With having 20% chance to withdraw, starting with flanking I and easily getting flanking II, you have units which will rarely die. There first real counter are elephants which comes with construction. Nums have a good chance to survive battles with >30% Chance to win. So they are cost effective. You also get stables form Horseback Riding. So you are also close to the third promotion.

About Hannibal himself:
He is imo somekind of a nobrainer. Fin means you are building a good CE and Chr makes you a warmonger. The UB provides the extra credits to sustain your new conquered empire early on.
 
Maybe after bronze-working beeline for HR, forget early wonders unless you've got marble or stone nearby. If you have to choose between marble and horses for second city then go for horses. In my limited experience on 2.08 monarch AIs get feudalism/longbows fast so your first war of expansion needs to happen early. After first expansion then settle down to building cottages and developing trade routes.
 
In my limited experience on 2.08 monarch AIs get feudalism/longbows fast so your first war of expansion needs to happen early. After first expansion then settle down to building cottages and developing trade routes.
Recent experience has taught me to favour the opposite approach.

Since it's not uncommon for someone to have Feudalism and longbows by 1AD (in my games at any rate), you've got a very small window of opportunity to strike before they appear, and to strike hard will likely hammer your economy so much that you'll be well off the pace when the dust settles. Instead, I've tended to favour expanding myself until I've got 4-6 cities (how much you can spread is obviously map dependent).
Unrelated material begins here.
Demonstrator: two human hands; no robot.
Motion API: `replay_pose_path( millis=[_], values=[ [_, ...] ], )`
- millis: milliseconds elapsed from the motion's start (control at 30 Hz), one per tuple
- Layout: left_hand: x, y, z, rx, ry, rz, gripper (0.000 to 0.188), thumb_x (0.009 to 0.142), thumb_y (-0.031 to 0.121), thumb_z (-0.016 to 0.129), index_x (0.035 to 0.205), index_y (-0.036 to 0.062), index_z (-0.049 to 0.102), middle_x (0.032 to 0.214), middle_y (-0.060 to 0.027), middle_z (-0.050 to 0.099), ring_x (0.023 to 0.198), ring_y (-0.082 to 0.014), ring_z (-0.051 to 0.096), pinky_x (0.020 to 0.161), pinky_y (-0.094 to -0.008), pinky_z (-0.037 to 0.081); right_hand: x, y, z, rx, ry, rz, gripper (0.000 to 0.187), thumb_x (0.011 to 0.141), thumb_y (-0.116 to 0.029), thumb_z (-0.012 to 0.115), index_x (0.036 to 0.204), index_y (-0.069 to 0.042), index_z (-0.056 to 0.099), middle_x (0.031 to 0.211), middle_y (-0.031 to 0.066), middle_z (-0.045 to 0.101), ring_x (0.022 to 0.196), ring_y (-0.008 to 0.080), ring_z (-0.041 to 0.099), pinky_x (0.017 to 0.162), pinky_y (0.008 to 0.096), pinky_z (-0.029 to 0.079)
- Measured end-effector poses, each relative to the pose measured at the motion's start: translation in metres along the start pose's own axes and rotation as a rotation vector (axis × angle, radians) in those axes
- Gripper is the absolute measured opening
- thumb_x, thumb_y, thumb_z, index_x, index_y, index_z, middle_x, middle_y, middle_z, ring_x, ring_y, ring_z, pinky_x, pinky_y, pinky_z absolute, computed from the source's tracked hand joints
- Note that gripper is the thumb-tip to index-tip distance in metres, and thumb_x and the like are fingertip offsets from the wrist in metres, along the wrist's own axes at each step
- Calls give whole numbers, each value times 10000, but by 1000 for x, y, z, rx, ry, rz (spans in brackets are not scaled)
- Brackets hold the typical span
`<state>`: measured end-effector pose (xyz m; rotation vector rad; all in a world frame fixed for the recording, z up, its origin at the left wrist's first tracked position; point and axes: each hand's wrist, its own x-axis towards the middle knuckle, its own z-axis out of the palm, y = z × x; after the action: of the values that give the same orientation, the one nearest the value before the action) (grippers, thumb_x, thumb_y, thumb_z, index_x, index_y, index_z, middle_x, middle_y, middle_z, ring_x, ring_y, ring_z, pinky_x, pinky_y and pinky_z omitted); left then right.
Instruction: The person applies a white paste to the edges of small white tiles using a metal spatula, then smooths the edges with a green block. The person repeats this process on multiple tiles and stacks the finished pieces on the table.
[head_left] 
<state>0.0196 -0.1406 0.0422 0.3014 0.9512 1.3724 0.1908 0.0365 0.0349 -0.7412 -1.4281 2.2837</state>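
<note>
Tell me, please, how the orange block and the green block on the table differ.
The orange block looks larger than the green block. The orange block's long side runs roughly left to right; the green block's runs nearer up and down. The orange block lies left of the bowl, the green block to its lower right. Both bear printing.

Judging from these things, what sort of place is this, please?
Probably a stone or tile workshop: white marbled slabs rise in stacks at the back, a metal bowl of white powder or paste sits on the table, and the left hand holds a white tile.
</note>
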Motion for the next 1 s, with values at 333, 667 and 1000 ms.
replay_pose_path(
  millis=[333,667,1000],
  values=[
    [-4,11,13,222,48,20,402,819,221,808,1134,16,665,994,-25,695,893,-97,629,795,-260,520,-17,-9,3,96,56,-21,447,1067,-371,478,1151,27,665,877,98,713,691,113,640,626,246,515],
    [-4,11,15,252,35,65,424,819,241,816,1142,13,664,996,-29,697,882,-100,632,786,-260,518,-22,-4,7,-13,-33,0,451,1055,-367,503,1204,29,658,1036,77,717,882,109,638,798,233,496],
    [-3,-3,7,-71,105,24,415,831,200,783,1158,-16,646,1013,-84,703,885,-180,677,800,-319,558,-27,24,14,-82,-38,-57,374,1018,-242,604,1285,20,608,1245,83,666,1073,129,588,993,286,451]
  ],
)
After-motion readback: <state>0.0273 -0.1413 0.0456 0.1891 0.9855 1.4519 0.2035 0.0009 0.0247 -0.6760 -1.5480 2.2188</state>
If you research construction and follow it up with researching (or trading) currency, CoL and monarchy, that gives you time to build a lot of siege and hit an enemy hard with an economy ripe for quick expansion. Cats and swords are all you need for war until the enemy starts fielding maces which gives them a reasonable window (up until about 600-800AD typically) in which to acquire another swathe of territory. Fighting at low odds is also more favourable as a charismatic leader, since promotions are easy to come by making veterans less "valuable" because they're more easily replaced.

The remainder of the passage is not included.